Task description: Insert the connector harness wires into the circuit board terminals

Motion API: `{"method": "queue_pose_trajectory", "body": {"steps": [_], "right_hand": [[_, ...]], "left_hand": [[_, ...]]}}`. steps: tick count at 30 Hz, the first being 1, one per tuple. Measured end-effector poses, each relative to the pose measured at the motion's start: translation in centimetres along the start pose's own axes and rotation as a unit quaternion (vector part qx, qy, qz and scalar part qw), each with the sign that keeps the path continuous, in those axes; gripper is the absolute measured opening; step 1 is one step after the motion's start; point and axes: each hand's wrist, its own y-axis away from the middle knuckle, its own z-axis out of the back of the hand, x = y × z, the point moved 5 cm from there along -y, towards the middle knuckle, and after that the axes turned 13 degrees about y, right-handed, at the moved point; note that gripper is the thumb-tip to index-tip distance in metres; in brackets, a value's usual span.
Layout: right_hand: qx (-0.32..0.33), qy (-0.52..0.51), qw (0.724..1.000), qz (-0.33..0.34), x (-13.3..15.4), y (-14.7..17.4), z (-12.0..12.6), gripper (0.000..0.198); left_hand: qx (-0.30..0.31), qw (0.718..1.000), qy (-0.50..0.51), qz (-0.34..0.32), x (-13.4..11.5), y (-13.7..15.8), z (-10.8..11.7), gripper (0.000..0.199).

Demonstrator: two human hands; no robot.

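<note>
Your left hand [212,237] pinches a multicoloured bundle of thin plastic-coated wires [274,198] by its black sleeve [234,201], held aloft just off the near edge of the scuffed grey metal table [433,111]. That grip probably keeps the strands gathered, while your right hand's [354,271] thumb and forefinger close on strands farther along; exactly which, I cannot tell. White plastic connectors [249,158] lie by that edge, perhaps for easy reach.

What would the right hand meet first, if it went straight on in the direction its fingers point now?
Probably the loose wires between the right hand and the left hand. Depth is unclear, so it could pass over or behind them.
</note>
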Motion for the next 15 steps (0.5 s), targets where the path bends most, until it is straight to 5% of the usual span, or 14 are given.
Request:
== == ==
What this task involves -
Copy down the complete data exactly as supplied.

Solution to this exercise -
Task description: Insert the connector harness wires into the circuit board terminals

Motion API: `{"method": "queue_pose_trajectory", "body": {"steps": [_], "right_hand": [[_, ...]], "left_hand": [[_, ...]]}}`. steps: tick count at 30 Hz, the first being 1, one per tuple. Measured end-effector poses, each relative to the pose measured at the motion's start: translation in centimetres along the start pose's own axes and rotation as a unit quaternion (vector part qx, qy, qz and scalar part qw), each with the sign that keeps the path continuous, in those axes; gripper is the absolute measured opening; step 1 is one step after the motion's start; point and axes: each hand's wrist, its own y-axis away from the middle knuckle, its own z-axis out of the back of the hand, x = y × z, the point moved 5 cm from there along -y, towards the middle knuckle, and after that the axes turned 13 degrees about y, right-handed, at the moved point; note that gripper is the thumb-tip to index-tip distance in metres; in brackets, a value's usual span.
Layout: right_hand: qx (-0.32..0.33), qy (-0.52..0.51), qw (0.724..1.000), qz (-0.33..0.34), x (-13.3..15.4), y (-14.7..17.4), z (-12.0..12.6), gripper (0.000..0.198); left_hand: qx (-0.30..0.31), qw (0.718..1.000), qy (-0.50..0.51), qz (-0.34..0.32), x (-13.4..11.5), y (-13.7..15.8), z (-10.8..11.7), gripper (0.000..0.199).

Demonstrator: two human hands; no robot.

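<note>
Your left hand [212,237] pinches a multicoloured bundle of thin plastic-coated wires [274,198] by its black sleeve [234,201], held aloft just off the near edge of the scuffed grey metal table [433,111]. That grip probably keeps the strands gathered, while your right hand's [354,271] thumb and forefinger close on strands farther along; exactly which, I cannot tell. White plastic connectors [249,158] lie by that edge, perhaps for easy reach.

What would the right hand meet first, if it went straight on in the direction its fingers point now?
Probably the loose wires between the right hand and the left hand. Depth is unclear, so it could pass over or behind them.
</note>
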Motion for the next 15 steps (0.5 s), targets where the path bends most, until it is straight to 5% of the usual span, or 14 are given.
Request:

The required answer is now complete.